**Data excerpt**
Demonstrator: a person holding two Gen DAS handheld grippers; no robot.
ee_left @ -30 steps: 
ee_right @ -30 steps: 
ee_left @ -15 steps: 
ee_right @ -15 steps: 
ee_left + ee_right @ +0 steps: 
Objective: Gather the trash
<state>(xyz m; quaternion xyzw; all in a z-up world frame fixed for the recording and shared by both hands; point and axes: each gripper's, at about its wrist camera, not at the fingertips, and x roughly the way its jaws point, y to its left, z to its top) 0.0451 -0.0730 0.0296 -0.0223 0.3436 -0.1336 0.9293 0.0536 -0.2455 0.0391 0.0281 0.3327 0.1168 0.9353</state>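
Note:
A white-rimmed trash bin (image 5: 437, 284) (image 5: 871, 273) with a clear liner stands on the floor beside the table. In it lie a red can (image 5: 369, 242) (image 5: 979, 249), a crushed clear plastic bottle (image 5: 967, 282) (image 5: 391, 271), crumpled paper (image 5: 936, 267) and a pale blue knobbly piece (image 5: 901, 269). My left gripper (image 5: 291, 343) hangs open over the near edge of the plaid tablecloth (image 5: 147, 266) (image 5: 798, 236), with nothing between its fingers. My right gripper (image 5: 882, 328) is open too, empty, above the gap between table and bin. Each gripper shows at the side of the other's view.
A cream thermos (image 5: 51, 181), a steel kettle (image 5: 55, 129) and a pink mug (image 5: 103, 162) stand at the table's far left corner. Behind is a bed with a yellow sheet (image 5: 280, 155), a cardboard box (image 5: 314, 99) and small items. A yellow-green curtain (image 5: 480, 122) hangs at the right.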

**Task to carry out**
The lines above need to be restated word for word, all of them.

**Completed exercise**
Demonstrator: a person holding two Gen DAS handheld grippers; no robot.
ee_left @ -30 steps: 
ee_right @ -30 steps: 
ee_left @ -15 steps: 
ee_right @ -15 steps: 
ee_left + ee_right @ +0 steps: 
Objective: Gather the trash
<state>(xyz m; quaternion xyzw; all in a z-up world frame fixed for the recording and shared by both hands; point and axes: each gripper's, at about its wrist camera, not at the fingertips, and x roughly the way its jaws point, y to its left, z to its top) 0.0451 -0.0730 0.0296 -0.0223 0.3436 -0.1336 0.9293 0.0536 -0.2455 0.0391 0.0281 0.3327 0.1168 0.9353</state>
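Note:
A white-rimmed trash bin (image 5: 437, 284) (image 5: 871, 273) with a clear liner stands on the floor beside the table. In it lie a red can (image 5: 369, 242) (image 5: 979, 249), a crushed clear plastic bottle (image 5: 967, 282) (image 5: 391, 271), crumpled paper (image 5: 936, 267) and a pale blue knobbly piece (image 5: 901, 269). My left gripper (image 5: 291, 343) hangs open over the near edge of the plaid tablecloth (image 5: 147, 266) (image 5: 798, 236), with nothing between its fingers. My right gripper (image 5: 882, 328) is open too, empty, above the gap between table and bin. Each gripper shows at the side of the other's view.
A cream thermos (image 5: 51, 181), a steel kettle (image 5: 55, 129) and a pink mug (image 5: 103, 162) stand at the table's far left corner. Behind is a bed with a yellow sheet (image 5: 280, 155), a cardboard box (image 5: 314, 99) and small items. A yellow-green curtain (image 5: 480, 122) hangs at the right.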

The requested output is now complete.